Activity: Among the entries below, find the line with "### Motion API", then quote it and each following line up to and including the line with "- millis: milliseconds", and nothing else.

Extracted records:

┄┄┄┄┄┄

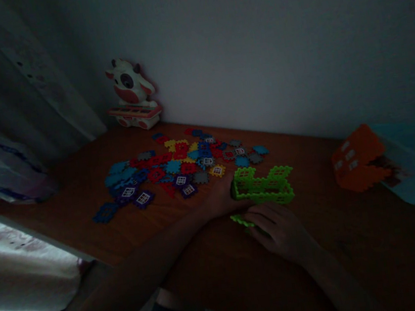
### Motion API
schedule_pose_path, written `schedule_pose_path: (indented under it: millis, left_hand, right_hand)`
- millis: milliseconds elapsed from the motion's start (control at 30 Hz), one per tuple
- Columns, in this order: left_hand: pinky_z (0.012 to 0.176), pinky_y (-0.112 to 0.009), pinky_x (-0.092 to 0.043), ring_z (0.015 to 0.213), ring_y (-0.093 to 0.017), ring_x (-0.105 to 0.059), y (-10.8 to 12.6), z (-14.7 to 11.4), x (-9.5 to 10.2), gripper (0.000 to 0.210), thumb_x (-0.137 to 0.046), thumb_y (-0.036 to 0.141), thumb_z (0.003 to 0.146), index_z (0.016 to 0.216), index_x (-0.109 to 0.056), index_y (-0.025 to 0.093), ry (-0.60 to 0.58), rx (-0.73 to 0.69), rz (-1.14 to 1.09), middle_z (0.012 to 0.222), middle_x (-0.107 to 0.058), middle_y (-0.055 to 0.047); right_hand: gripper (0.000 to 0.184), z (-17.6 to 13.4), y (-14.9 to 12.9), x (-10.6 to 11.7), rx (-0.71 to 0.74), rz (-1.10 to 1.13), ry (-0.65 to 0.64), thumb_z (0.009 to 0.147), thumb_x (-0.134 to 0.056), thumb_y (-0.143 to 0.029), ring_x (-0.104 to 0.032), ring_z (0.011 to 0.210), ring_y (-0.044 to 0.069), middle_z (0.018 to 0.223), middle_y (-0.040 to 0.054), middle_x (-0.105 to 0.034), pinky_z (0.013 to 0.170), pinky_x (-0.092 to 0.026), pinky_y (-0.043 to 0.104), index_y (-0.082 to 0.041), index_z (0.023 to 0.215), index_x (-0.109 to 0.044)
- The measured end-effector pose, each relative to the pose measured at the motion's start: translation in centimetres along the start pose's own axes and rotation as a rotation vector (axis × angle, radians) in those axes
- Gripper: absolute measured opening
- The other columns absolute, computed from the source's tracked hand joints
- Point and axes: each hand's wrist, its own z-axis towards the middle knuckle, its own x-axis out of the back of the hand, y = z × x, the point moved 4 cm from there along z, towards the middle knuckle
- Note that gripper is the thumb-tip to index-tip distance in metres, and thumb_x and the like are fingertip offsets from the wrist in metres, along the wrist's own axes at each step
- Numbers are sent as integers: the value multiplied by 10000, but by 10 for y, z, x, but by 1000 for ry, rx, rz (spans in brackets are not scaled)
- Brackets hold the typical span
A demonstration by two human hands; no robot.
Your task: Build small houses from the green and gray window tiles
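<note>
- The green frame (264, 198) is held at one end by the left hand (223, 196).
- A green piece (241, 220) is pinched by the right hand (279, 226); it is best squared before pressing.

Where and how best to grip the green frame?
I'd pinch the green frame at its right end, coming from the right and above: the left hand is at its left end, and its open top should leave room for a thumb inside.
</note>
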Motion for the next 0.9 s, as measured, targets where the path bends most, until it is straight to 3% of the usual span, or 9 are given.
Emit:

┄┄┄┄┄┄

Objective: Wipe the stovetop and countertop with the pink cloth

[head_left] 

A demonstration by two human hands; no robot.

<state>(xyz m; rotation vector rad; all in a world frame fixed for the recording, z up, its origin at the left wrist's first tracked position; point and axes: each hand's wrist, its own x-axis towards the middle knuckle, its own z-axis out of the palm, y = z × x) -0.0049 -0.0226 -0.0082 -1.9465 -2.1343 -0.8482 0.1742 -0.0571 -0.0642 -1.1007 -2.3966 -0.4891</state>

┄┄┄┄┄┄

The completed task:
### Motion API
schedule_pose_path, written `schedule_pose_path: (indented under it: millis, left_hand, right_hand)`
- millis: milliseconds elapsed from the motion's start (control at 30 Hz), one per tuple

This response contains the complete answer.